Whole wheat, whole oats, bulgur,barley, brown rice and other whole grain rice varieties, buckwheat, whole rye, quinoa, and corn are some of the most available and best whole grains. Of these oats, rice, buckwheat, quinoa and corn are gluten free. There is some debate on oats as it appears oats are often contaminated with wheat while growing and being processed for market.
From the research and study information that I have found, less than 2% of the US population has potential issues with Gluten in any form. Conditions such as celiac disease are included in that 2%. Another .3% might have wheat/gluten allergies. So at best 2 out of 100 people should avoid gluten due to digestive issues and 3 out of 1000 people should avoid wheat products due to allergy issues. People who suspect they have such potential issues should get in touch with their doctor to be tested. Many people are just going along with the media sound bites that scare them into believing everything is potentially lethal.

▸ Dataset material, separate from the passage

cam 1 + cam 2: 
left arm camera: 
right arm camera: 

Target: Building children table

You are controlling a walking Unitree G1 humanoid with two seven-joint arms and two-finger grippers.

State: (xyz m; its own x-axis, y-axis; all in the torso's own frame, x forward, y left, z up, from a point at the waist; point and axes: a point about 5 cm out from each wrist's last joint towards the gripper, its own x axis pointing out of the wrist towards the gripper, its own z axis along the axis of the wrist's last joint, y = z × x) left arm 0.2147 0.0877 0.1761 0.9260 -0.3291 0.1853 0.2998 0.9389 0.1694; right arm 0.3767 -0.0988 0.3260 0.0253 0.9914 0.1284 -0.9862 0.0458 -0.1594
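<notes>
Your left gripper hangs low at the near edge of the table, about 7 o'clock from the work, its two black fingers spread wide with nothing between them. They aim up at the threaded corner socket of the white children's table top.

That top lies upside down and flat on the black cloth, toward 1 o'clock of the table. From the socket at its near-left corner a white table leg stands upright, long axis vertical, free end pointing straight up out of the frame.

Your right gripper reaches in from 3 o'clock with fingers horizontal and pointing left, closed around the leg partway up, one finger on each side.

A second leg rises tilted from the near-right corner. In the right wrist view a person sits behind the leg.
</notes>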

It is very simple to find information about prepaing whole grains and ways to include them in the diet, so I won’t go on here.
gluten is a protein component of certain whole grains. So, the question is a bit confusing. Either way, whole grains are considered “healthy” unless you follow a certain diet lifestyle which makes you think they are not. The reason they are considered healthy is because there is lots of evidence to show that they are.
I’m not a fan of Gluten or any Grains because of their inflammatory properties, carbohydrate content, and antinutrients.
As for Gluten…
Humans are incapable of completely breaking down the gluten protein. So in reality, as this contributes to leaky gut syndrome and inflammation and many other things, everybody is sensitive to gluten.
Because it cannot be broken down completely it causes problems in the digestive system, the blood, kidneys, etc. for EVERYBODY! Most people just don’t notice the inflammation or blood protein content, for example.
The healthiest choice, I believe, is to limit grains. Because, yes, they are delicious, just eat them occasionally for dessert (like oatmeal, grass-fed butter, and brown sugar!) and cheat meal french baguettes/quesadillas/toast with jam.
One of the big issues here in the states is the use of glyphosates on the wheat crops, which a lot of people are having reactions to. In my practice I see a lot of people with ‘gluten sensitivities’ but it is less about the gluten molecule itself and more about the chemical additives on it. These same people will flair up big time here, but then go to europe and have no issues with the same foods.
The way we process grains is much different than traditional cultures, where as we don’t allow enzymes to start breaking down the grain to help aid our own digestion. This alone could be a big issue as to why so many people struggle with gluten.
The debate on whether celiacs are the only ones who are gluten sensitive is a joke. You don’t wake up one day and go from being fine to all of a sudden gluten sensitive. It’s like if my blood pressure was at 139/89, I don’t have high blood pressure, but once it reached 140/90, all of a sudden I am sick and need to watch that blood pressure. That didn’t happen overnight, the process takes time and we need to watch it once symptoms of any type start to show.